The copy you return should hold every record below word for word and no images.
- - -
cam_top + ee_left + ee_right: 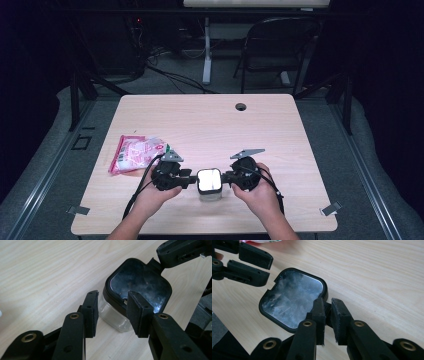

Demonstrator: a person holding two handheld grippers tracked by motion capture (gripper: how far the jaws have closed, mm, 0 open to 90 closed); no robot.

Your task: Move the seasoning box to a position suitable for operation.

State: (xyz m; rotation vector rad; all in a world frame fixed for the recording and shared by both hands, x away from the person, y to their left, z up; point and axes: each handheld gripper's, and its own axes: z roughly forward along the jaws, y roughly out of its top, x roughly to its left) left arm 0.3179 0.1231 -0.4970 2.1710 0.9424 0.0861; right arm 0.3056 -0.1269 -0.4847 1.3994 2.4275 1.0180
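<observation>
A small clear container [209,182] with a black-rimmed lid [292,297] stands near the table's front edge, between the two hands. My left gripper [112,296] comes at it from the left. One pad rests against the clear wall [112,317] and the other lies over the lid's rim, closed around a corner. My right gripper [327,302] comes from the right with its jaws nearly together, pinching a small black tab on the lid's edge. From above, the left gripper [189,179] and right gripper [229,176] meet at the container.
A pink and white plastic bag [135,152] lies on the wooden table [210,125], left of my left hand. A cable hole [241,106] sits near the far edge. A folding chair [280,45] and a desk leg stand beyond the table.
</observation>
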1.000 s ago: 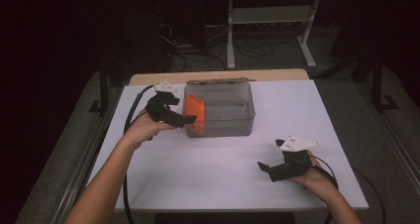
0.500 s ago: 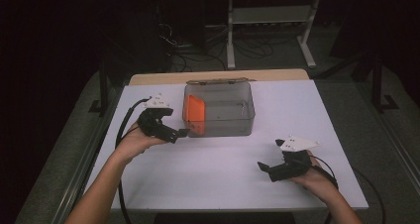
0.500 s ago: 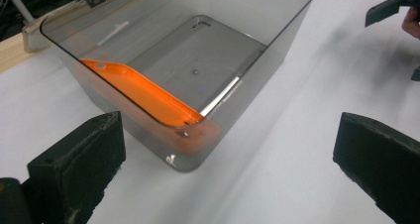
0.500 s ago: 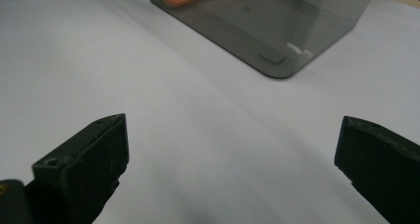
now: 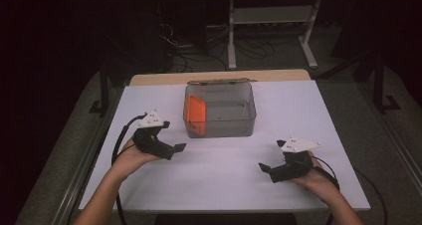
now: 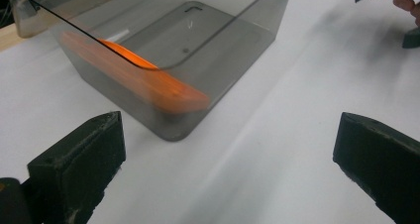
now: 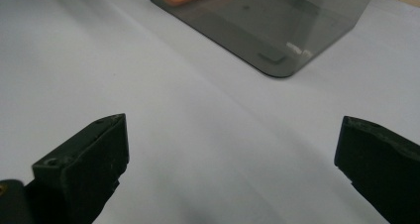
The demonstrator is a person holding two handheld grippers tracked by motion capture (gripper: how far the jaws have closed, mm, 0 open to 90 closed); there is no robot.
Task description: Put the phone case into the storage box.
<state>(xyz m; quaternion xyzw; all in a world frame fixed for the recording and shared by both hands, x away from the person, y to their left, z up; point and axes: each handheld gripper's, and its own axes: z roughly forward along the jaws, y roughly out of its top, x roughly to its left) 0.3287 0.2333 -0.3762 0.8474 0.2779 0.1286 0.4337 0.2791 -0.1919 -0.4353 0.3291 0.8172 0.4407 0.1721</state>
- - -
Solution for this problem:
cam_top + ee_left + ee_right: 

Demonstrator: a person holding two handheld grippers tracked by motion capture (gripper: how far the jaws have closed, mm, 0 open to 90 closed); no robot.

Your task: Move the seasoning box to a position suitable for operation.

State: (xyz m; rotation vector rad; all in a world frame fixed for the recording and shared by both hands, x away from the person, y to their left, z up; point and axes: each handheld gripper's, and its own axes: z roughly forward along the jaws, y roughly out of its top, x roughly to its left) left arm 0.3179 0.1231 -0.4970 2.1710 0.9424 0.0861; right arm 0.3056 -0.1269 -0.4847 1.3994 2.4275 1.0180
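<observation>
A small clear container [209,182] with a black-rimmed lid [292,297] stands near the table's front edge, between the two hands. My left gripper [112,296] comes at it from the left. One pad rests against the clear wall [112,317] and the other lies over the lid's rim, closed around a corner. My right gripper [327,302] comes from the right with its jaws nearly together, pinching a small black tab on the lid's edge. From above, the left gripper [189,179] and right gripper [229,176] meet at the container.
A pink and white plastic bag [135,152] lies on the wooden table [210,125], left of my left hand. A cable hole [241,106] sits near the far edge. A folding chair [280,45] and a desk leg stand beyond the table.
</observation>
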1.000 s ago: 
0.500 s ago: 
0.500 s ago: 
0.500 s ago: 
now: 
now: 
now: 
The demonstrator is a person holding two handheld grippers tracked by motion capture (gripper: how far the jaws have closed, mm, 0 open to 90 closed); there is no robot.
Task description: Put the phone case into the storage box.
<state>(xyz m; quaternion xyzw; all in a world frame fixed for the recording and shared by both hands, x away from the person, y to their left, z up; point and axes: each handheld gripper's, and its own axes: z roughly forward along the jaws, y roughly out of its top, x roughly to its left) 0.3287 0.2333 -0.3762 0.8474 0.2779 0.1286 0.4337 0.2791 -0.1919 -0.4353 0.3291 0.8172 0.4407 0.1721</state>

No additional output will be generated.